Le Maroc peut être un atout important pour l’Europe et pour la France, écrit lundi le journal français «Le Figaro» dans son cahier économique, soulignant que le Royaume cherche à attirer par tous les moyens de nouveaux investisseurs high-tech. Dans un article intitulé «Les seize chantiers d’Hercule au Maroc», en référence à la création de seize comités d’investissement, un par région, le quotidien note que le Plan Emergence, mis en place en 2005, a fixé trois priorités : l’accroissement du PIB de 1,6 point par an pendant dix ans, la création de 440.000 emplois et la réduction du déficit commercial du pays. Ce plan qui mise sur sept métiers, l’offshoring, l’automobile, l’aéronautique, l’électronique, l’agroalimentaire, les produits de la mer et le textile, a été complété en 2008 par le Plan «Envol», qui ajoute à la liste des secteurs prioritaires la biotechnologie, la microélectronique et les nanotechnologies, précise la publication.
Après avoir signalé que la ville de Casablanca, qui représente 45 pc du PIB industriel du Maroc et attire 48 pc des investissements, le journal indique qu’avec des coûts de revient de 70 pc moins élevés qu’en Europe, «Casaneashore» a entièrement loué les 34.000 m2 disponibles jusqu’en juin 2008, alors que les 48.000 m2 suivants sont réservés à plus de 80%.
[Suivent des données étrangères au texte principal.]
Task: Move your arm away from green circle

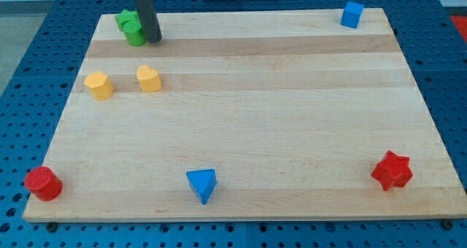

Cité par le quotidien, le directeur Business et stratégie de Casanearshore assure que cette plateforme de travail internationale, véritable «temple de l’informatique délocalisée», contribuera à la création, d’ici deux ans, de plus de 30.000 postes d’emploi. «Demain, Rabat, Fès, Marrakech vont suivre», relève le journal, soulignant que la ville de Tanger, où Renault va construire 400.000 véhicules en 2010, n’entend pas se contenter de l’industrie lourde, mais a l’ambition de créer un pôle entièrement consacré aux nanotechnologies. Pour mener à bien ces projets, le journal précise que le Maroc est en train de former 15.000 ingénieurs par an, faisant remarquer que certains d’entre eux regagnent le pays après avoir fait leurs études à l’étranger.
Pour le directeur général du groupe français «Matis», Vincent Caro, l’accélération du phénomène du retour au pays des diplômés marocains, s’explique par le fait que le salaire au Maroc d’un ingénieur hautement spécialisé «n’est pas loin de celui d’un Français».